**EXERCISE OBJECTIVE**
Copy exactly the lines of the data below that run from the line holding "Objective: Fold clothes" through the line holding "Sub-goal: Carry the", both ends included.

..........

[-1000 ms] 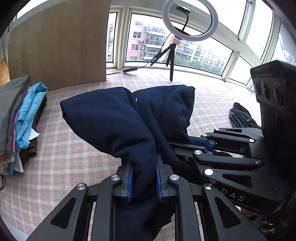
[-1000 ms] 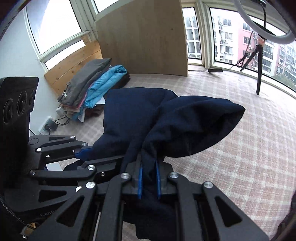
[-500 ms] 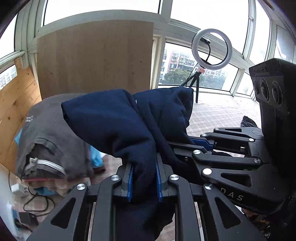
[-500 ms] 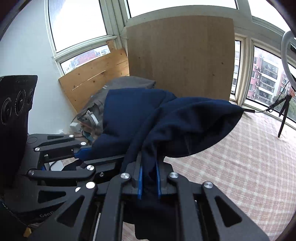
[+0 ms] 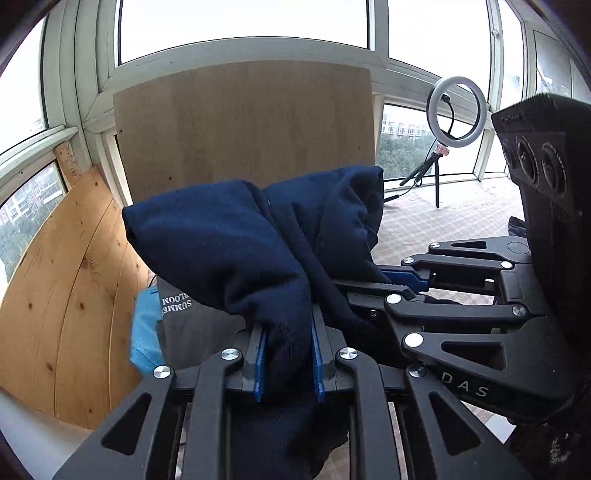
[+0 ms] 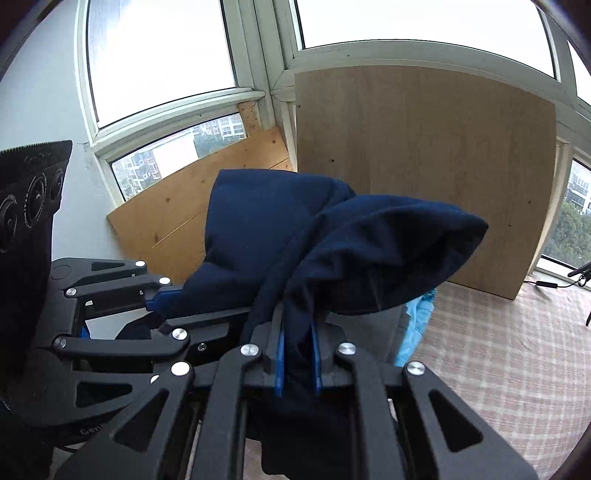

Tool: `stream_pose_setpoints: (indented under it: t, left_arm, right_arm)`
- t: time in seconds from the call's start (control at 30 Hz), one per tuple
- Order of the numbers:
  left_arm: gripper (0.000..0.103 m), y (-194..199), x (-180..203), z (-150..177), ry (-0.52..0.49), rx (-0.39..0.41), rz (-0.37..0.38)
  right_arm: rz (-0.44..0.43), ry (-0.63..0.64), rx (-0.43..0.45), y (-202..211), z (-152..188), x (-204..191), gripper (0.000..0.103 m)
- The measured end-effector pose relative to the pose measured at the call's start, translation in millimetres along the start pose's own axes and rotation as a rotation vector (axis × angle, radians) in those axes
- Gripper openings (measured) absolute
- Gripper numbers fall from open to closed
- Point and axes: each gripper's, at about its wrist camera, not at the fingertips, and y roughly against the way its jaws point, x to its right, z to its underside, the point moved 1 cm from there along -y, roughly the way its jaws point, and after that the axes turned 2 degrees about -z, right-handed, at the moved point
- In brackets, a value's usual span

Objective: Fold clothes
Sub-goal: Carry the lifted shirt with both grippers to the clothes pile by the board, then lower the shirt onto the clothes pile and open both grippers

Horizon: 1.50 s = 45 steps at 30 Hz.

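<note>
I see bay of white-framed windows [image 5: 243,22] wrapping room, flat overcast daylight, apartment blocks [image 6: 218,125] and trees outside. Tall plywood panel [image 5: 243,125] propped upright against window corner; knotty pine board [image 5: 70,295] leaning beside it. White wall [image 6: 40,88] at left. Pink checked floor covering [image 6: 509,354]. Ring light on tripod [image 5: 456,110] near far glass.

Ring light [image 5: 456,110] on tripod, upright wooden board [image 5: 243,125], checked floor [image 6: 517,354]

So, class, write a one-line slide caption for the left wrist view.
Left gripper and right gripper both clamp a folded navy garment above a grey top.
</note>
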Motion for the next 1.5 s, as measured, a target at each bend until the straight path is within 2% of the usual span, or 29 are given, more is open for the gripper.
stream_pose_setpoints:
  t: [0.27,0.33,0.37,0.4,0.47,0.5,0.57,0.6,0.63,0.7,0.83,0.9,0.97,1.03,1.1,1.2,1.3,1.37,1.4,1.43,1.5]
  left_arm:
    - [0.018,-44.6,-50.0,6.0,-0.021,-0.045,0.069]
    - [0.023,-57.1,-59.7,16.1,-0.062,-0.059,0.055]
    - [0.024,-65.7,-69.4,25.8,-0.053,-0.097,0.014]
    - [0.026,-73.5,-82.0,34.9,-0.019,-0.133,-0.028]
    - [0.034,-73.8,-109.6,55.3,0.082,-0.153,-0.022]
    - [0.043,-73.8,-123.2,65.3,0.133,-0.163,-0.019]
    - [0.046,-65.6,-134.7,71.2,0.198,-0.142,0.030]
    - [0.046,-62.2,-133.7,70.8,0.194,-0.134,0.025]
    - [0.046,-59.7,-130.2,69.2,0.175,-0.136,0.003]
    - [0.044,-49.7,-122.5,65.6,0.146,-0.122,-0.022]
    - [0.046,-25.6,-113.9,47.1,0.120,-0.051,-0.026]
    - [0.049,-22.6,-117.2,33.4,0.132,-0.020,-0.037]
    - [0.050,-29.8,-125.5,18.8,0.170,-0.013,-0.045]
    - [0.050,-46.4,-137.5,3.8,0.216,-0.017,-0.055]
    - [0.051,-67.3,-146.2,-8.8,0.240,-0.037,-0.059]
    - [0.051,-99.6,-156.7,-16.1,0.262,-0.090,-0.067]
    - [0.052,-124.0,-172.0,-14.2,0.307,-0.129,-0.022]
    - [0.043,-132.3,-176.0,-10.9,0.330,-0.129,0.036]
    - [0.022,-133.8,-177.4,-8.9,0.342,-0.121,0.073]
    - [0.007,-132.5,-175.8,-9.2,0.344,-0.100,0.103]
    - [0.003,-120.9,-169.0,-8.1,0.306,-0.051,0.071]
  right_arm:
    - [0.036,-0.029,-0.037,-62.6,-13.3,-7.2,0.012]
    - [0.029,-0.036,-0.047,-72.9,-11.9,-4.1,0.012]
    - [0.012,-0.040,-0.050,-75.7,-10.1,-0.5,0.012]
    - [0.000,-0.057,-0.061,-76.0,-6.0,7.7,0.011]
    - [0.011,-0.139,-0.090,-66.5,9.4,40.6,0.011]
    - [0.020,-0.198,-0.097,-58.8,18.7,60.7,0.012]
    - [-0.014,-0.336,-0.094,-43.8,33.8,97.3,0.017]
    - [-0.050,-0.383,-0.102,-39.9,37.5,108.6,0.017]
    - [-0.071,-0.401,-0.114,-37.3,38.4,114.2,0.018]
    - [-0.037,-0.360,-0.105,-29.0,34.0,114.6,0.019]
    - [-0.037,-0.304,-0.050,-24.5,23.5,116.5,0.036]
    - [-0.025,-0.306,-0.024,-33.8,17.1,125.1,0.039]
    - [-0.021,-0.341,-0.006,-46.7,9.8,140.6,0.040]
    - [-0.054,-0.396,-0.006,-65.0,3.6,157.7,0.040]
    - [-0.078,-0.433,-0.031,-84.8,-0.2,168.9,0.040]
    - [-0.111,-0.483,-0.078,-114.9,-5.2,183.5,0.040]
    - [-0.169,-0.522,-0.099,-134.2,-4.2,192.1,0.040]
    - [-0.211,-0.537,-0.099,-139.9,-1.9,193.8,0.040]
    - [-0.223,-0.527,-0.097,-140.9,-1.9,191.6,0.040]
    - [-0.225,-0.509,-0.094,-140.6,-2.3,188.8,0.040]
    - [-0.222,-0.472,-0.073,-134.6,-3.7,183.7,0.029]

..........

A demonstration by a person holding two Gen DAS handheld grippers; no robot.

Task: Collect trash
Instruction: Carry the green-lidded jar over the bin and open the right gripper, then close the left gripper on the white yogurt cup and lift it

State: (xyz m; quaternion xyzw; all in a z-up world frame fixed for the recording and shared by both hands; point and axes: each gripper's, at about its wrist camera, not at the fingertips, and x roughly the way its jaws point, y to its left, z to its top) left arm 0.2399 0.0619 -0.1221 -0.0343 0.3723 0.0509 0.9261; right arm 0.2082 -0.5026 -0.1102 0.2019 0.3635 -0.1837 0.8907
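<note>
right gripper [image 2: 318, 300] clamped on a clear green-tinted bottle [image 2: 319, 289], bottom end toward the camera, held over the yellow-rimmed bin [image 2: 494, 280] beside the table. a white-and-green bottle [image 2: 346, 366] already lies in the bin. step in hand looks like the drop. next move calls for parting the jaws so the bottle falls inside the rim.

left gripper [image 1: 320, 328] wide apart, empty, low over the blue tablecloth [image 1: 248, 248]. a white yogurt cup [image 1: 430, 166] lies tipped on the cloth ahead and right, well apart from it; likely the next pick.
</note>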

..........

**RESULT**
Objective: Fold clothes
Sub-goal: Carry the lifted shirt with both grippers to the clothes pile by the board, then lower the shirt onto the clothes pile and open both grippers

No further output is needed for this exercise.